2. L’appello di AP 1 è accolto.

2.1. Di conseguenza, i

dispositivi n. 1 e 2 della sentenza 18 febbraio 2011 del Pretore del Distretto

di Bellinzona sono riformati come segue:

“1. La petizione, in quanto diretta contro AP

2 e AP 3, è accolta. Di conseguenza:

1.1. Il

contratto di compravendita e

costituzione del diritto di abitazione relativo alla part. n. __________ RFD __________

del 16 marzo 2007 di cui al rogito n. __________ del notaio __________,

stipulato tra AP 1, AP 2 e AP 3, è revocato.
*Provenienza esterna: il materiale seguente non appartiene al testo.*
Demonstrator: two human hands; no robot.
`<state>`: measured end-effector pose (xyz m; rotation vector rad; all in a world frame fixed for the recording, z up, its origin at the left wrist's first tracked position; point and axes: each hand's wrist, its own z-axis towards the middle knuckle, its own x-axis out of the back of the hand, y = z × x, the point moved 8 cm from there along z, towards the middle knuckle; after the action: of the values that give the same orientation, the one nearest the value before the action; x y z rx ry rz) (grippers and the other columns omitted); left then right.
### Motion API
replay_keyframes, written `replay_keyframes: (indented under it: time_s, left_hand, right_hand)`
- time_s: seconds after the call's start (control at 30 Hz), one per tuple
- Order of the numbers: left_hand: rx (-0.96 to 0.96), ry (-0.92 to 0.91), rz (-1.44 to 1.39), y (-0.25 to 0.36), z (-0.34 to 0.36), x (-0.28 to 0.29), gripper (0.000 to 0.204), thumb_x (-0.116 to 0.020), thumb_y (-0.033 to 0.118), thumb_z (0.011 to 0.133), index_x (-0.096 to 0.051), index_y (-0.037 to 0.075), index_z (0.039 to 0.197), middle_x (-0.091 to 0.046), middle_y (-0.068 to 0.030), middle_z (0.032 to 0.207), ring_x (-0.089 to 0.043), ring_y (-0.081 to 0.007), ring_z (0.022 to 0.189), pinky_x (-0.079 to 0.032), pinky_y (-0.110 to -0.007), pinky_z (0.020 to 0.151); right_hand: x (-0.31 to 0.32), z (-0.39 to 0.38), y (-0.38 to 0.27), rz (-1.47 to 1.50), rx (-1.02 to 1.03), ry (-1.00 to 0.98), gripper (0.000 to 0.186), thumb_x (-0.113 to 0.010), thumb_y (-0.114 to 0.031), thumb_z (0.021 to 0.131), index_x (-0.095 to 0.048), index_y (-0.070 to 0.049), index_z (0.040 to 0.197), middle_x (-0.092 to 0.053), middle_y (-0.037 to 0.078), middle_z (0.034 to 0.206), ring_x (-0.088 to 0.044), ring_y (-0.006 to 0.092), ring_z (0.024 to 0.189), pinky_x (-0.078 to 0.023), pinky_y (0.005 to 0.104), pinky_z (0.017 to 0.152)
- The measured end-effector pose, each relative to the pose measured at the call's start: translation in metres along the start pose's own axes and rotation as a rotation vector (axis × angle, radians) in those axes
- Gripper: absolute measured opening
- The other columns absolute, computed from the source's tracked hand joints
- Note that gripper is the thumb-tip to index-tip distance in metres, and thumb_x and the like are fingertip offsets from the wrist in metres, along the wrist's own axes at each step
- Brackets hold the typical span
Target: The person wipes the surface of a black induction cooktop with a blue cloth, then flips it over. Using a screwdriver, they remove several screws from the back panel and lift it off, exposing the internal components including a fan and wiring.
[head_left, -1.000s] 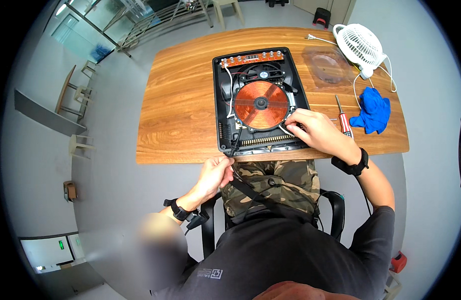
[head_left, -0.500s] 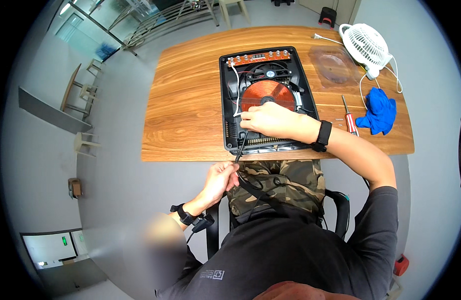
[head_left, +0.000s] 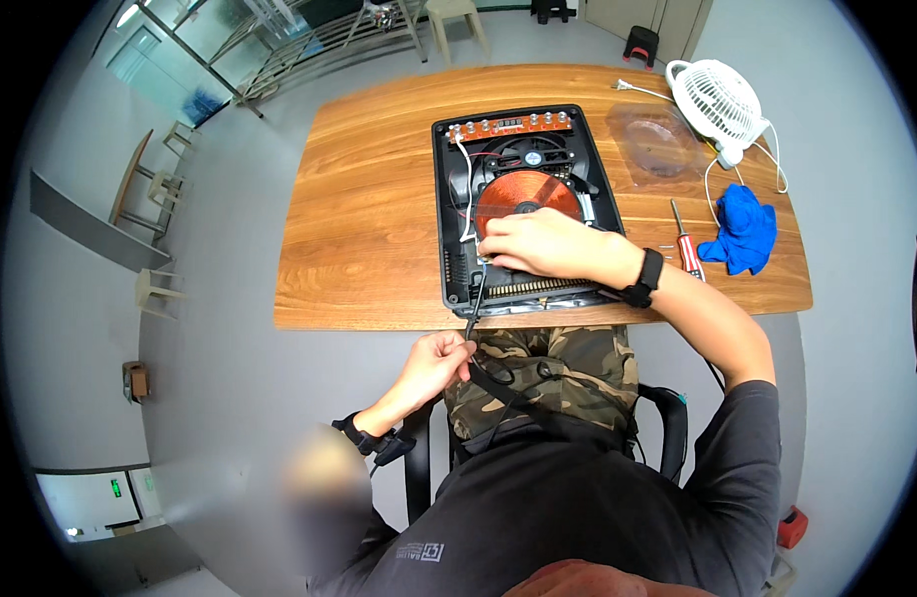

1.2. AP 1, AP 2 e AP 3 dovranno

tollerare che la part. n. __________

RFD __________ venga realizzata a favore di AO 2 e AO 1 senza che si tenga

conto dei diritti costituiti con il suddetto contratto del 16 marzo 2007.

1.3. La

tassa di giustizia di fr. 3'500.– e le spese di fr. 100.--, con saldo da

anticipare dagli attori in solido, sono poste a carico dei convenuti AP 2 e AP

3 in solido, che rifonderanno alla controparte – sempre con vincolo di

solidarietà – fr. 11'000.– complessivi per ripetibili.

2. La

petizione, in quanto diretta contro AP 1, è respinta.

2.1. La

tassa di giustizia di fr. 500.-- è posta a carico degli attori in solido, che

rifonderanno a AP 1 – sempre con vincolo di solidarietà – fr. 600.-- per ripetibili”.

2.2. La

tassa di giustizia e le spese processuali per complessivi fr. 160.– relative all’appello

presentato da AP 1 sono poste a carico di AO 1 e AO 2, con l'obbligo solidale

di rifondere a AP 1 fr. 200.-- a titolo di ripetibili.

3. L’appello di AP 2 è

respinto.

4. La tassa di

giustizia e le spese processuali per complessivi fr. 2'340.-- relative all’appello

presentato da AP 2 restano a suo carico, con l'obbligo di rifondere a AO 1 e AO

2, fr. 3'000.-- a titolo di ripetibili.

5. L’istanza di

gratuito patrocinio presentata da AP 1 è divenuta priva di oggetto mentre

quella presentata da AP 2 è respinta.

6. L’appello di AP 3 è

parzialmente accolto.

6.1. Di conseguenza, il

dispositivo n. 2 della sentenza 18 febbraio 2011 del Pretore del Distretto di

Bellinzona è riformato come indicato nel dispositivo 2.1 che precede, secondo

la formulazione di cui al nuovo dispositivo n. 1.3 della decisione riformata.

6.2. La tassa di giustizia

e le spese processuali per complessivi fr. 2'500.-- relative al presente

giudizio in merito all’appello presentato da AP 3 sono poste a suo carico in

ragione di fr. 2'200.--, con l'obbligo di rifondere a AO 1 e AO 2 fr. 2’600.-- a

titolo di ripetibili.

7. Notificazione:

– avv. PA 1, __________;

– avv. AP 3, __________;

– avv. PA 2, __________.

Comunicazione alla Pretura

__________.

Per

la Camera di esecuzione e fallimenti del Tribunale d’appello

Il

presidente Il

segretario

Giacché il valore litigioso della vertenza, ora di poco

più di fr. 13'000.--, non raggiunge il limite di legge di fr. 30'000.--, contro

la presente decisione è possibile presentare ricorso in materia civile

al Tribunale federale, 1000 Losanna 14, entro 30 giorni dalla notificazione,

solo se la controversia concerne una questione di diritto di importanza

fondamentale (art. 74 cpv. 2 lett. a LTF).

Nello stesso termine è possibile proporre al Tribunale

federale, 1000 Losanna 14, anche ricorso sussidiario in materia

costituzionale (art. 113 e segg. LTF).